Problem: applicationSecret was previously required for both JWS and JWKS. For JWKS, AES encryption adds complexity without clear benefit (tokens are already signed with private keys).

Solution: applicationSecret is now optional across all bearer services. When omitted, encryptPayload() and decryptPayload() pass through payloads unchanged.

// Without AES — payloads are plaintext (signed, not encrypted)
options: {
  jwtSecret: env.get('JWT_SECRET'),
  getTokenExpiresFn: () => 86_400,
}

// With AES — payload keys and values are AES-encrypted
options: {
  jwtSecret: env.get('JWT_SECRET'),
  applicationSecret: env.get('APP_SECRET'),     // Enables AES
  aesAlgorithm: 'aes-256-cbc',                  // Default
  getTokenExpiresFn: () => 86_400,
}

JWKS Authentication Strategies

File: strategies/jwks.strategy.ts

Two new strategies for JWKS:

• JWKSIssuerAuthenticationStrategy — for the issuer service (both sign and verify)
• JWKSVerifierAuthenticationStrategy — for downstream verifier services (verify only)

AuthenticationStrategyRegistry.getInstance().register({
  container: this,
  strategies: [
    // On the issuer service
    { strategy: JWKSIssuerAuthenticationStrategy, name: 'jwks' },
    // On verifier services
    { strategy: JWKSVerifierAuthenticationStrategy, name: 'jwks' },
  ],
});

New Binding Key: JWKS_OPTIONS

File: common/keys.ts

Added AuthenticateBindingKeys.JWKS_OPTIONS for binding JWKS-specific options. The component binds this automatically during defineJWKSAuth().

New Constants

File: common/constants.ts

Constant	Values	Purpose
JOSEStandards.JWS	'JWS'	Discriminant for symmetric JWT
JOSEStandards.JWKS	'JWKS'	Discriminant for asymmetric JWT
JWKSModes.ISSUER	'issuer'	Sign tokens + serve JWKS
JWKSModes.VERIFIER	'verifier'	Verify tokens via remote JWKS
JWKSKeyDrivers.FILE	'file'	Load keys from filesystem
JWKSKeyDrivers.TEXT	'text'	Inline key content
JWKSKeyFormats.PEM	'PEM'	PKCS8/SPKI PEM format
JWKSKeyFormats.JWK	'JWK'	JSON Web Key format

Security Fixes

Sanitized Error Messages

Files: services/bearer/abstract.service.ts

Vulnerability: Error messages in verify() and generate() previously included ${error.message}, which could leak internal details (key paths, algorithm names, jose library internals) to API consumers.

Fix: Error messages are now generic constants. Full errors are still logged at error level for debugging.
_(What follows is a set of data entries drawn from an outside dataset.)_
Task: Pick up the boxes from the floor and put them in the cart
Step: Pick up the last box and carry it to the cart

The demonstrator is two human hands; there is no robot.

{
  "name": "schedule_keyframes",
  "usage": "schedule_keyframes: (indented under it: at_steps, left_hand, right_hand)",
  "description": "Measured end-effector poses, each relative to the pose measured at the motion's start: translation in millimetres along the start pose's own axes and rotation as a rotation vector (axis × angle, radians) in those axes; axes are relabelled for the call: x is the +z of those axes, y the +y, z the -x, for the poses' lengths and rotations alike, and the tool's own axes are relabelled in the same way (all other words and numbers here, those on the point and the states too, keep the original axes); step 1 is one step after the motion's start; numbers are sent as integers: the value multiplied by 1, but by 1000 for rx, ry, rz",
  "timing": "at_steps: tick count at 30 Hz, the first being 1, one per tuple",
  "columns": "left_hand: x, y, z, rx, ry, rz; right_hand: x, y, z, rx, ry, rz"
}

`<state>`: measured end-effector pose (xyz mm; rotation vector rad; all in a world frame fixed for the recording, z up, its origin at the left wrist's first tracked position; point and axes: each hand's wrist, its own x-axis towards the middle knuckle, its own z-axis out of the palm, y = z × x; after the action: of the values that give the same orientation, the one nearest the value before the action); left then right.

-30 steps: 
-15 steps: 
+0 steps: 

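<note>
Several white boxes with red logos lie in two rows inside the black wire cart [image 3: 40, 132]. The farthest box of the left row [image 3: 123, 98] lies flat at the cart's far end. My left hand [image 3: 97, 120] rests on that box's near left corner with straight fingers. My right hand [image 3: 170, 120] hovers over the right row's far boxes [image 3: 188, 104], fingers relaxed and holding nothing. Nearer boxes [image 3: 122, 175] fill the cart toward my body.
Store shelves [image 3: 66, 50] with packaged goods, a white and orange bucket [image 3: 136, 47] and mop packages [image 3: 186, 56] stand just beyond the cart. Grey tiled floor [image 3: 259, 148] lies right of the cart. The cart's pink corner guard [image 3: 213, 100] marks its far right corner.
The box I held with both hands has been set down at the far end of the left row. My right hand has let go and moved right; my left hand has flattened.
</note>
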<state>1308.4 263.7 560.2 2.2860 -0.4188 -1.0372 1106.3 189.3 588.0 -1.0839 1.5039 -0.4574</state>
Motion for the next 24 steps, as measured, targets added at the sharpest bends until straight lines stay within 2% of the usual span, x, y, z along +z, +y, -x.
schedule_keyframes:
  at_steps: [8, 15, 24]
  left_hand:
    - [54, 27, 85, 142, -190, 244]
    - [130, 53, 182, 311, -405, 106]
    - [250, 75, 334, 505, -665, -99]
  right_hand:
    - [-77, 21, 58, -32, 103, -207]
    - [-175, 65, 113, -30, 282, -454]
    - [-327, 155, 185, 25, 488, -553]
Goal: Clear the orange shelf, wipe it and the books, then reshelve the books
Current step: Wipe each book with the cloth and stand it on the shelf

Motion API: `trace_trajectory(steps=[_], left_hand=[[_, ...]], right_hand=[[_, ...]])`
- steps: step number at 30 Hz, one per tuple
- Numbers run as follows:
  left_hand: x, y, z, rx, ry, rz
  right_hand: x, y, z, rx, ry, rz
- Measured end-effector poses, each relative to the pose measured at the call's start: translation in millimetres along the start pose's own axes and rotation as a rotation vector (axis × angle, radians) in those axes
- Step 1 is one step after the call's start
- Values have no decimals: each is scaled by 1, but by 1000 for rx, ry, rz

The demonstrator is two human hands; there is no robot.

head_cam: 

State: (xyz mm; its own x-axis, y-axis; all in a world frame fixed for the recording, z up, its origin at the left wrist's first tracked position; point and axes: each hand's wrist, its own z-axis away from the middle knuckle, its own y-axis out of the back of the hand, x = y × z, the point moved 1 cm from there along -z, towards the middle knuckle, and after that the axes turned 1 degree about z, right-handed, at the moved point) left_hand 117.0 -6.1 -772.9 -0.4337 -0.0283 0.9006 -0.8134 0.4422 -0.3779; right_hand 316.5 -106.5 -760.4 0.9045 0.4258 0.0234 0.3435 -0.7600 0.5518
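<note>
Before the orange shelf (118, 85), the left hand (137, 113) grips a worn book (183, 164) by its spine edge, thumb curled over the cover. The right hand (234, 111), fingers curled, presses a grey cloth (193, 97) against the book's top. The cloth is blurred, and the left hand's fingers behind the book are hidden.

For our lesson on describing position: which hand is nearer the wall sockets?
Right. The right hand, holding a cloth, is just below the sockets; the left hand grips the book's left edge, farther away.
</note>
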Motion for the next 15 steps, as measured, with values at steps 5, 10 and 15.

// Before: leaked internal error details
message: `[verify] Failed to verify token | Message: ${error.message}`

// After: sanitized
message: '[verify] Invalid or expired token'

Files Changed

Core Package (packages/core)

File	Changes
components/auth/authenticate/component.ts	Discriminated union dispatch, defineJWSAuth, defineJWKSAuth, removed applicationSecret validation
components/auth/authenticate/common/constants.ts	Added JOSEStandards, JWKSModes, JWKSKeyDrivers, JWKSKeyFormats; removed legacy Authentication constants
components/auth/authenticate/common/keys.ts	Added JWKS_OPTIONS binding key
components/auth/authenticate/common/types.ts	Added TJWTTokenServiceOptions discriminated union, IJWKSIssuerOptions, IJWKSVerifierOptions, TJWKSTokenServiceOptions; made applicationSecret optional
components/auth/authenticate/services/bearer/abstract.service.ts	New. AbstractBearerTokenService with shared extract/verify/generate/encrypt/decrypt
components/auth/authenticate/services/bearer/jws.service.ts	Renamed from jwt-token.service.ts; extends AbstractBearerTokenService; removed duplicated AES logic
components/auth/authenticate/services/bearer/jwks/abstract.service.ts	New. AbstractJWKSTokenService with lazy init + retry
components/auth/authenticate/services/bearer/jwks/issuer.service.ts	New. Asymmetric signing, key parsing (PEM/JWK), JWKS export
components/auth/authenticate/services/bearer/jwks/verifier.service.ts	New. Remote JWKS verification with cache
components/auth/authenticate/services/basic/service.ts	Moved from basic-token.service.ts
components/auth/authenticate/strategies/jws.strategy.ts	Renamed from jwt.strategy.ts; uses JWSTokenService
components/auth/authenticate/strategies/jwks.strategy.ts	New. JWKSIssuerAuthenticationStrategy, JWKSVerifierAuthenticationStrategy
components/auth/authenticate/controllers/jwks/controller.ts	New. Serves /certs JWKS endpoint
components/auth/authenticate/controllers/jwks/definitions.ts	New. Route config for GET /certs

Deleted Files

File	Reason
services/jwt-token.service.ts	Replaced by services/bearer/jws.service.ts
services/basic-token.service.ts	Replaced by services/basic/service.ts
strategies/jwt.strategy.ts	Replaced by strategies/jws.strategy.ts

Examples (examples/vert)

File	Changes
src/application.ts	Updated to use discriminated union options, JWKS issuer mode, manual strategy registration
src/services/authentication.service.ts	Updated imports for JWSTokenService → uses new binding key patterns
src/controllers/authorization-example/controller.ts	Updated strategy name references
src/controllers/test/controller.ts	Updated strategy name references

Migration Guide

NOTE

Follow these steps if you're upgrading from a version using JWTTokenService.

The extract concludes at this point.